I think that you fundamentally misunderstood what the scatter operation does and how MPI expects memory to be allocated and used.
MPI_Scatter takes the source array and breaks it into pieces, sending a unique element to each member of the MPI communicator. In your example, you need your matrix to be a distribution of adjacent p*p elements in linear memory that would send p values ββfor each process. Your original βmatrixβ is an array of pointers.

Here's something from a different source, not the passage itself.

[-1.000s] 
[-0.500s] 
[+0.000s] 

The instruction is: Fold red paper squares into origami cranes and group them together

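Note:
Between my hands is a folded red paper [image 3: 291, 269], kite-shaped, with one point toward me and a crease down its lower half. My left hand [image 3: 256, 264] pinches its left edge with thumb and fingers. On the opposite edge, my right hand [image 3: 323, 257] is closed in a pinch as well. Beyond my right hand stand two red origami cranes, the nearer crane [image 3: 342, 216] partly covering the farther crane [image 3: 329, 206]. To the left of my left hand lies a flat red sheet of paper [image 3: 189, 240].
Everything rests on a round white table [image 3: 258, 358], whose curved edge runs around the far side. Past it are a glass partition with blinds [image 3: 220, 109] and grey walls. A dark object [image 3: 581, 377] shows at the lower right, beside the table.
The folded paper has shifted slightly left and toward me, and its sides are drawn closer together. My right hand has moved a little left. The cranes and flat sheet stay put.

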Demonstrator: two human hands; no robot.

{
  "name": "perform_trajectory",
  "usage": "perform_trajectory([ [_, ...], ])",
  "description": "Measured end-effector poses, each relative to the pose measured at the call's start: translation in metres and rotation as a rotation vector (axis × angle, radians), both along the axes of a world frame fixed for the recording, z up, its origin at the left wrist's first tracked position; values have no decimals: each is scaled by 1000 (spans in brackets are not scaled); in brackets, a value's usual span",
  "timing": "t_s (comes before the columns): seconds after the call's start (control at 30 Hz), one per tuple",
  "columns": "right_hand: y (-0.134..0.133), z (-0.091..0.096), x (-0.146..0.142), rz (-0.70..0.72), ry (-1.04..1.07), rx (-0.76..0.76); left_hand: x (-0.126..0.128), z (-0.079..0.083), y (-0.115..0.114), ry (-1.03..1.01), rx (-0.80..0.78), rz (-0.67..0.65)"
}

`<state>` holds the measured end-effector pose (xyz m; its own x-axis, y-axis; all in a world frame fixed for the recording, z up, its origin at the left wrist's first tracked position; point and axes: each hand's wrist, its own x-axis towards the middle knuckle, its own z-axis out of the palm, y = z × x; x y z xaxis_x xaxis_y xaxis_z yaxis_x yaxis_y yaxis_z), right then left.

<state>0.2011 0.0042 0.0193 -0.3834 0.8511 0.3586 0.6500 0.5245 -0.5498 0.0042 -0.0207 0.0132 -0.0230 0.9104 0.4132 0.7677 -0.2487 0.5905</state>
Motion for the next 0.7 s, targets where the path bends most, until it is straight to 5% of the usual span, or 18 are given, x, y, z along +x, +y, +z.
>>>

There is no guarantee that the lines are sequentially located in memory, and MPI_Scatter does not know how to go through the array of pointers that you passed. As a result, the call simply reads past the end of the first row that you passed, by indirectly accessing the matrix pointer, processing everything that follows in memory as data. This is why you get garbage values ββin processes that receive data after the first row.
All MPI data copy routines assume that the source and target memory are βflatβ linear arrays. C multidimensional arrays should be stored in the main row order, and not in pointer arrays, as you did here. The cheap and unpleasant hack of your example, illustrating the correct operation of the scatter, would look like this:
#include <stdio.h> #include <stdlib.h> #include <string.h> #include <mpi.h> int *createMatrix (int nrows, int ncols) { int *matrix; int h, i, j; if (( matrix = malloc(nrows*ncols*sizeof(int))) == NULL) { printf("Malloc error"); exit(1); } for (h=0; h<nrows*ncols; h++) { matrix[h] = h+1; } return matrix; } void printArray (int *row, int nElements) { int i; for (i=0; i<nElements; i++) { printf("%d ", row[i]); } printf("\n"); } int main (int argc, char **argv) { if (MPI_Init(&argc, &argv) != MPI_SUCCESS) { perror("Error initializing MPI"); exit(1); } int p, id; MPI_Comm_size(MPI_COMM_WORLD, &p); // Get number of processes MPI_Comm_rank(MPI_COMM_WORLD, &id); // Get own ID int *matrix; if (id == 0) { matrix = createMatrix(p, p); // Master process creates matrix printf("Initial matrix:\n"); printArray(matrix, p*p); } int *procRow = malloc(sizeof(int) * p); // received row will contain p integers if (procRow == NULL) { perror("Error in malloc 3"); exit(1); } if (MPI_Scatter(matrix, p, MPI_INT, // send one row, which contains p integers procRow, p, MPI_INT, // receive one row, which contains p integers 0, MPI_COMM_WORLD) != MPI_SUCCESS) { perror("Scatter error"); exit(1); } printf("Process %d received elements: ", id); printArray(procRow, p); MPI_Finalize(); return 0; }
which does this:
$ mpicc -o scatter scatter.c $ mpiexec -np 4 scatter Initial matrix: 1 2 3 4 5 6 7 8 9 10 11 12 13 14 15 16 Process 0 received elements: 1 2 3 4 Process 1 received elements: 5 6 7 8 Process 2 received elements: 9 10 11 12 Process 3 received elements: 13 14 15 16
i.e. when you transfer data stored in linear memory, it works. The equivalent main array of strings will be statically allocated as follows:
int matrix[4][4] = { { 1, 2, 3, 4 }, { 5, 6, 7, 8 }, { 9, 10, 11, 12 }, { 13, 14, 15, 16 } };
Note the difference between a statically allocated two-dimensional array and an array of pointers that your code allocates dynamically. They are not at all the same thing, although in appearance they are similar.